Senate clears the bill after an overnight slog
The Senate approved a $70 billion package for Immigration and Customs Enforcement and Customs and Border Protection early Friday morning, voting 52-47 after an all-night amendment session that ran for more than 18 hours. Sen. Lisa Murkowski of Alaska was the only Republican to vote no on final passage. The measure now goes to the House. Democrats had spent months trying to block long-term funding, which helped create the longest Homeland Security funding lapse in recent memory. Republicans then used the reconciliation process, the legislative equivalent of finding the side door after the front entrance is locked, to move the bill with a simple majority instead of the usual 60 votes.
Democrats tried to add enforcement limits
During the fight, Democrats pushed for judicial warrants in immigration-related arrests, limits on masked federal agents, and restrictions on certain enforcement operations. None of those demands made it into the final bill. They also tried to use the overnight amendment process to force votes on President Trump’s proposed settlement fund and the White House ballroom project, but those efforts failed too. The strategy looked less like lawmaking and more like an extended exercise in making everyone stay up late and pretend that is a governing achievement. In the end, Republicans kept the money and Democrats kept the talking points, which is often the only currency that survives a Washington debate.

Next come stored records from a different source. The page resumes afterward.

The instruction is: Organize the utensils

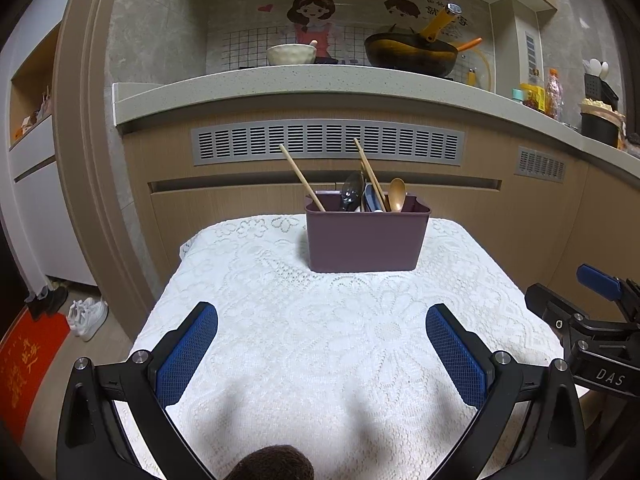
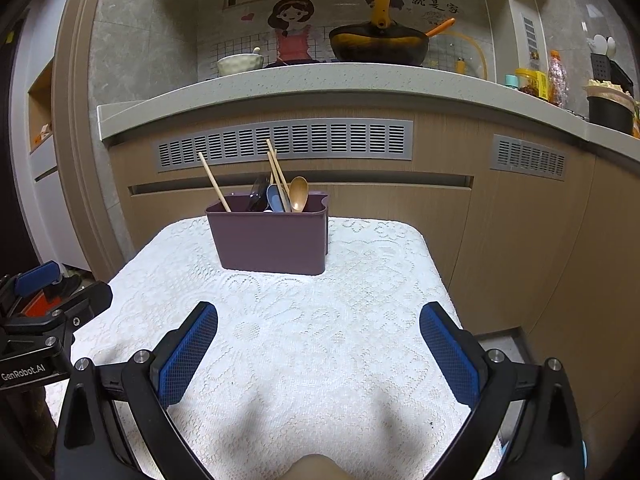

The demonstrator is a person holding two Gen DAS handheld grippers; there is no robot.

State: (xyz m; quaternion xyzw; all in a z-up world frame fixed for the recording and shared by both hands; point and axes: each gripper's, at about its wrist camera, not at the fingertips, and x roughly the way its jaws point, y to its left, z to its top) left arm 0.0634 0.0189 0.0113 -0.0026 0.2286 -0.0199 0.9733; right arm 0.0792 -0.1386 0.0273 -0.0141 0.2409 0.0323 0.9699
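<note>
From the left wrist, the left gripper (image 1: 322, 350) hovered wide open and empty over the lace cloth (image 1: 280, 320), well short of the purple caddy (image 1: 366, 240) already holding chopsticks (image 1: 302, 178) and a wooden spoon (image 1: 397, 195). From the right wrist, the right gripper (image 2: 318, 350) was likewise spread and empty; a careless reach could snag the lace and tip the caddy

Holder on the table, counter behind

The utensil holder (image 1: 366, 236) stands at the far end of the table (image 1: 280, 340); chopsticks (image 1: 302, 178), a wooden spoon (image 1: 397, 195) and other utensils stand in it; behind, a counter (image 1: 320, 84) bears a bowl (image 1: 291, 54) left of a wok (image 1: 412, 54).
</note>
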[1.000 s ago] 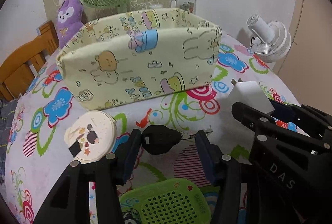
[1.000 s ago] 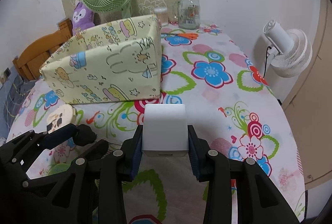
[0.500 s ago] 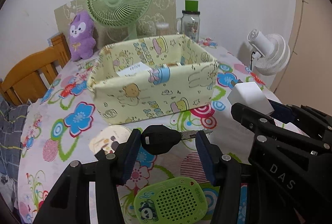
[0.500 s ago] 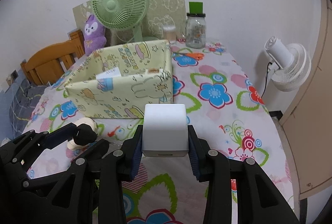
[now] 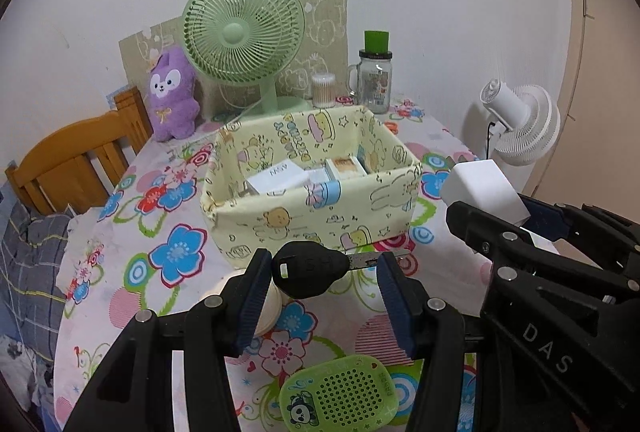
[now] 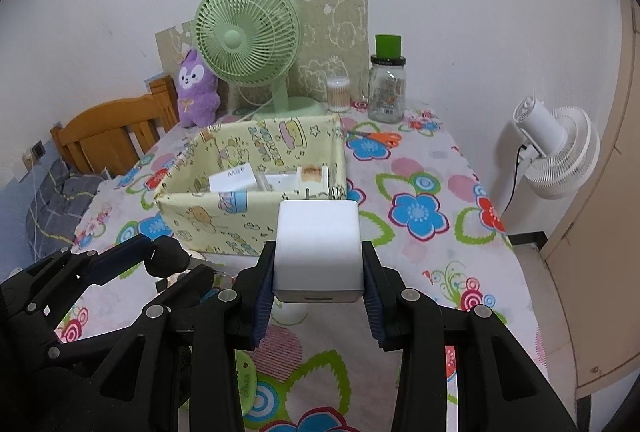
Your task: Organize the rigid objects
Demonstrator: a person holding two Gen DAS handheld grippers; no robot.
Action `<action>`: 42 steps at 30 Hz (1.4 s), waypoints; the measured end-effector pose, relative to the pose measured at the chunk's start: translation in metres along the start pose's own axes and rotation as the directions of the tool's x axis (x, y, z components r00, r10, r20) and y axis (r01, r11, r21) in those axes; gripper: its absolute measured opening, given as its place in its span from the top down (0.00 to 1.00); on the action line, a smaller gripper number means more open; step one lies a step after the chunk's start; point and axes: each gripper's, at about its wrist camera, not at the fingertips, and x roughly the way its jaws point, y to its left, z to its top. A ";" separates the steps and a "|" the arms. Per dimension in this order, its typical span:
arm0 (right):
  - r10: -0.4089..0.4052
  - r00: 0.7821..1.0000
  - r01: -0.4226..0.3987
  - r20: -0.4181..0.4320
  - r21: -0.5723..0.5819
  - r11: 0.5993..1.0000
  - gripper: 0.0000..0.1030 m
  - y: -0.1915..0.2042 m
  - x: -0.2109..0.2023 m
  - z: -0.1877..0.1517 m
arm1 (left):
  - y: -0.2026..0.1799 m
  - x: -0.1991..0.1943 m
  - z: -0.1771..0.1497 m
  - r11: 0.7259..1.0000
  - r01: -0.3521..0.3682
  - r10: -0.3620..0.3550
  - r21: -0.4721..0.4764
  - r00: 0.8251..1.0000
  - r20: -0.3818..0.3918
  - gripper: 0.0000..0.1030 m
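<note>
Stock in transit: the left gripper point(image 5: 322, 268) is carrying one black-headed key point(image 5: 310, 268), fingers closed on it end to end; the right gripper point(image 6: 319, 274) is carrying one white charger block point(image 6: 318, 250), fingers clamped on its two sides. Both items are hanging clear above the flowered surface point(image 6: 420, 168), just short of the yellow cartoon-print fabric box point(image 5: 316, 210), not yet over its rim

Already sitting in the box: at least three small white cartons point(image 5: 276, 178); the exact count is partly hidden by the near wall

Remaining loose on the surface, apparently awaiting storage: one green perforated panda case point(image 5: 340, 394), one round cream item point(image 5: 270, 306) largely hidden behind the left fingers

Progress, as judged: part done; two items are nearing deposit, two are lying unsorted
</note>
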 end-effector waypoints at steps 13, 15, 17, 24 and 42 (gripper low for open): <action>0.012 1.000 -0.012 0.019 -0.028 1.000 0.59 0.006 -0.001 0.019 | 0.006 0.000 0.017 1.000 -0.010 0.010 -0.009 1.000 0.018 0.46; 0.015 1.000 -0.015 0.020 -0.028 0.999 0.59 0.006 0.001 0.022 | 0.007 0.002 0.020 1.000 -0.014 0.015 -0.007 1.000 0.020 0.46; 0.018 1.000 -0.017 0.021 -0.029 0.999 0.59 0.007 0.002 0.024 | 0.008 0.004 0.023 1.000 -0.017 0.017 -0.005 1.000 0.022 0.46; 0.024 1.000 -0.023 0.021 -0.036 0.999 0.59 0.008 0.012 0.036 | 0.012 0.015 0.034 1.000 -0.025 0.025 -0.006 0.999 0.019 0.46; 0.034 0.999 -0.034 0.004 -0.046 0.998 0.59 0.005 0.046 0.058 | 0.017 0.051 0.057 1.000 -0.031 0.031 -0.004 0.999 -0.006 0.46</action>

Republicans say the agencies needed the money
Sen. Jim Banks of Indiana said Republicans did not need to accept Democratic conditions. He argued that Democrats “side with illegals over American citizens every chance they get” and said reconciliation let Republicans avoid demands that would have tied the hands of federal law enforcement. Former Acting ICE Director Jonathan Fahey also criticized the warrant proposal, saying it did not make mechanical sense because ICE arrests do not work like ordinary judicial warrant cases. Senate Minority Leader Chuck Schumer called the bill a giveaway to Trump and said Republicans chose “more money for Donald Trump, more power for Donald Trump, and nothing to lower costs for working families.” Both sides, as usual, claimed they were saving the country while the other side was ruining it, which is Washington’s favorite form of cardio.